In truth, it wasn’t really a fintech, but the company wasn’t shy to promote itself as one and, armed with Softbank investment and a sky-high multiple on sales, it looked like it may have been getting away with it.
Greensill Revisited
Marc Rubenstein | Net Interest:
Nevertheless, a look under the surface revealed that all was not right. Founded in 2011 by Lex Greensill, the company was a pioneer in a new field of supply chain finance.
Steve is an expert in forensic accounting and I’ve seen a fair few financial companies in my time and we agreed – this was a wrong ‘un.
We concluded:
The result is an institution drawn to scandal which itself raises several red flags. No-one comes out of this looking good – not the pioneer, nor its main investor, nor the companies it services.
The incoming correspondence each of us received after publishing was very high. Clearly, Greensill was raising eyebrows far and wide. This week, Greensill collapsed.
On Monday, an important insurance contract underpinning some of the company’s assets didn’t renew; later that day Credit Suisse suspended redemptions on funds linked to Greensill assets; in Australia, the company was refused insolvency protection; in Germany, regulators closed down its bank; and at headquarters in the UK, Greensill began the process of filing for bankruptcy.
Financial companies go bust surprisingly often. In the past six months, two banks in America have failed - one in Florida and one in Kansas.

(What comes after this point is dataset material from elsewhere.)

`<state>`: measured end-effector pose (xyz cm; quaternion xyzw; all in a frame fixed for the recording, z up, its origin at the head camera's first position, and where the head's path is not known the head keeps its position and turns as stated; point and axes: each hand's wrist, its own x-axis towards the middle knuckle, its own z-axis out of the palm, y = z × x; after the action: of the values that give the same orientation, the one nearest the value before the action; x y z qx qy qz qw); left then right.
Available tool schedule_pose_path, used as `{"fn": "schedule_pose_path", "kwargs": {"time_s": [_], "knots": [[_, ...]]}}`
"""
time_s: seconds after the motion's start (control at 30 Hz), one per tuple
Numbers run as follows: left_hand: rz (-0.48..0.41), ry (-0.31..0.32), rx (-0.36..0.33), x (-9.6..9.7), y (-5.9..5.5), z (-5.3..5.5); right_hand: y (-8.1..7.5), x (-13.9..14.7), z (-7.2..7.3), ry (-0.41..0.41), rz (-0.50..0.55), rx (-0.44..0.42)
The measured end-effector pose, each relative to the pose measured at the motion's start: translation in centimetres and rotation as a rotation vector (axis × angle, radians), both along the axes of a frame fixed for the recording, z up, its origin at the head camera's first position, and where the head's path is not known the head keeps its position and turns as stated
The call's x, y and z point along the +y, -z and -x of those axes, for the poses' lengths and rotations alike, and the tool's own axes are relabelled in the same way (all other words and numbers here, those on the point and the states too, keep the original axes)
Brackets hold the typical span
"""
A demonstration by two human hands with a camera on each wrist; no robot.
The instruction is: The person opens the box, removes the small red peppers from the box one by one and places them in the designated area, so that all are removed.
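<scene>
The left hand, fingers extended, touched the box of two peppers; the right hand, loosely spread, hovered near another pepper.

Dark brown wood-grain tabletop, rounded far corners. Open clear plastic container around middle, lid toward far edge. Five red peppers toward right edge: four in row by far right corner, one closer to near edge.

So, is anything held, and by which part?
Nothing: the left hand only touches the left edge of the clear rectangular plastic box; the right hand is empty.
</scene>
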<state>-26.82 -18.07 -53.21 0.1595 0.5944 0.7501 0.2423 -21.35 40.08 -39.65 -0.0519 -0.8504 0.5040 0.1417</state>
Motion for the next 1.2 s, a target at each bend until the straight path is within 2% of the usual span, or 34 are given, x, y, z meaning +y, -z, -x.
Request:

In the past five years, over twenty have gone down. In some respects, these are more interesting failures than the ones that get caught in the downdraught of a financial crisis. The environment looks fine, there’s plenty of liquidity sloshing around and yet, in spite of that supportive backdrop … plop.
The demise of Greensill provides a case study of what can go wrong for a financial company when all around it is going right. Steve and I got back together to have a look.
Two Sided Platform
Most financial companies operate two-sided platforms. They take money in on the one side and invest it out on the other.
This can create imbalances – it’s very difficult keeping both sides spinning in sync. Marketplace lenders failed to find the equilibrium.
When they came to market, firms like Lending Club and Funding Circle saw plenty of demand from people wanting to borrow money but not enough money coming in to fund it. They recruited institutional capital, but that tipped the scales too far the other way, so they loosened lending standards to create more demand.
Banks get around this problem by inserting themselves between the two sides. Depositors don’t even have to worry what is happening on the other side of the balance sheet because deposit insurance creates a firewall.The bank can ratchet up or down its lending standards all it likes, and the depositor is guaranteed their first $250,000 / €100,000 / £85,000 back.
Deposit insurance makes owning a bank quite attractive, a point not lost on Greensill, who bought one in 2014.
But Lex Greensill’s ambitions went beyond the perimeter of his bank’s balance sheet, so he still needed to address the challenge of growing his funding sources and growing his pools of demand – and doing them at the same time.
His solution was to operate on both sides of the book:
- He won over Vodafone as a customer of his core supply-chain finance product but also got Vodafone to participate as an investor. (And to cement the bond further, he hired Vodafone’s treasurer as his CFO.)
- He funded Softbank portfolio companies with money provided by … Softbank. (All while Softbank was also an investor in Greensill.)
In each case, funding was withdrawn once it had been exposed by the press. But not before it had represented the market as bigger than it was and flattered Greensill’s position within it.
And if these seem like conflicts of interest, they are just the tip of the iceberg.